◆ **PROBLEM DETAILS**: Character for character, reproduce every entry below.

◆ **DATA EXCERPTS**:

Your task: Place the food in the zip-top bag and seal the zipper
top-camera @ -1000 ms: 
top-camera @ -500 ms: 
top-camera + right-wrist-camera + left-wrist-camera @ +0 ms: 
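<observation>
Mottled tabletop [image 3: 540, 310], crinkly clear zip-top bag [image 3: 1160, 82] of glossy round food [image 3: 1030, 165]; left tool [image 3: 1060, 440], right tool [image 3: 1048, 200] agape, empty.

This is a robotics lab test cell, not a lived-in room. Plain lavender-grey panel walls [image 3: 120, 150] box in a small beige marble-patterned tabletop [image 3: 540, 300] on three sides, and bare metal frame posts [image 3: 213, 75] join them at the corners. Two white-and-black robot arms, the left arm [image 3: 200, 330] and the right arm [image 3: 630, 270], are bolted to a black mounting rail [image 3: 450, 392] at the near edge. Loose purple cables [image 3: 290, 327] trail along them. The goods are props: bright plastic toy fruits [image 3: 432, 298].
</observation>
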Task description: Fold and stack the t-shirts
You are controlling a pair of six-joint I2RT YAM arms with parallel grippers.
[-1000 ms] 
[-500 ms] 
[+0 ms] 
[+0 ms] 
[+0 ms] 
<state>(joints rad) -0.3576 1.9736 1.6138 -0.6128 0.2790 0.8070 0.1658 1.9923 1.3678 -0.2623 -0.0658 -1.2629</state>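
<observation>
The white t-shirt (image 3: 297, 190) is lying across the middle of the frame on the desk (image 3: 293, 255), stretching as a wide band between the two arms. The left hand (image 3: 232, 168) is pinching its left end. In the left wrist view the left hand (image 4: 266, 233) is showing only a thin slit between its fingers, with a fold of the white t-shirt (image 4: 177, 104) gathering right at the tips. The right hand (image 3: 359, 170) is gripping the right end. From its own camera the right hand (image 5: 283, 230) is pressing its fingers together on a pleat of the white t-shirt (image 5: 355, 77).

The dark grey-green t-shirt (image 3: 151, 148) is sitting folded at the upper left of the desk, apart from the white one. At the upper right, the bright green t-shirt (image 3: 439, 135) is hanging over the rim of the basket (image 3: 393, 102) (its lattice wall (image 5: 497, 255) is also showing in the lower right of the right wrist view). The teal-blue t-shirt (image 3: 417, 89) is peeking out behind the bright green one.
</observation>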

◆ **YOUR RESPONSE**:
Your task: Place the food in the zip-top bag and seal the zipper
top-camera @ -1000 ms: 
top-camera @ -500 ms: 
top-camera + right-wrist-camera + left-wrist-camera @ +0 ms: 
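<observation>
Mottled tabletop [image 3: 540, 310], crinkly clear zip-top bag [image 3: 1160, 82] of glossy round food [image 3: 1030, 165]; left tool [image 3: 1060, 440], right tool [image 3: 1048, 200] agape, empty.

This is a robotics lab test cell, not a lived-in room. Plain lavender-grey panel walls [image 3: 120, 150] box in a small beige marble-patterned tabletop [image 3: 540, 300] on three sides, and bare metal frame posts [image 3: 213, 75] join them at the corners. Two white-and-black robot arms, the left arm [image 3: 200, 330] and the right arm [image 3: 630, 270], are bolted to a black mounting rail [image 3: 450, 392] at the near edge. Loose purple cables [image 3: 290, 327] trail along them. The goods are props: bright plastic toy fruits [image 3: 432, 298].
</observation>
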Task description: Fold and stack the t-shirts
You are controlling a pair of six-joint I2RT YAM arms with parallel grippers.
[-1000 ms] 
[-500 ms] 
[+0 ms] 
[+0 ms] 
[+0 ms] 
<state>(joints rad) -0.3576 1.9736 1.6138 -0.6128 0.2790 0.8070 0.1658 1.9923 1.3678 -0.2623 -0.0658 -1.2629</state>
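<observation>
The white t-shirt (image 3: 297, 190) is lying across the middle of the frame on the desk (image 3: 293, 255), stretching as a wide band between the two arms. The left hand (image 3: 232, 168) is pinching its left end. In the left wrist view the left hand (image 4: 266, 233) is showing only a thin slit between its fingers, with a fold of the white t-shirt (image 4: 177, 104) gathering right at the tips. The right hand (image 3: 359, 170) is gripping the right end. From its own camera the right hand (image 5: 283, 230) is pressing its fingers together on a pleat of the white t-shirt (image 5: 355, 77).

The dark grey-green t-shirt (image 3: 151, 148) is sitting folded at the upper left of the desk, apart from the white one. At the upper right, the bright green t-shirt (image 3: 439, 135) is hanging over the rim of the basket (image 3: 393, 102) (its lattice wall (image 5: 497, 255) is also showing in the lower right of the right wrist view). The teal-blue t-shirt (image 3: 417, 89) is peeking out behind the bright green one.
</observation>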

The answer, as written, is complete.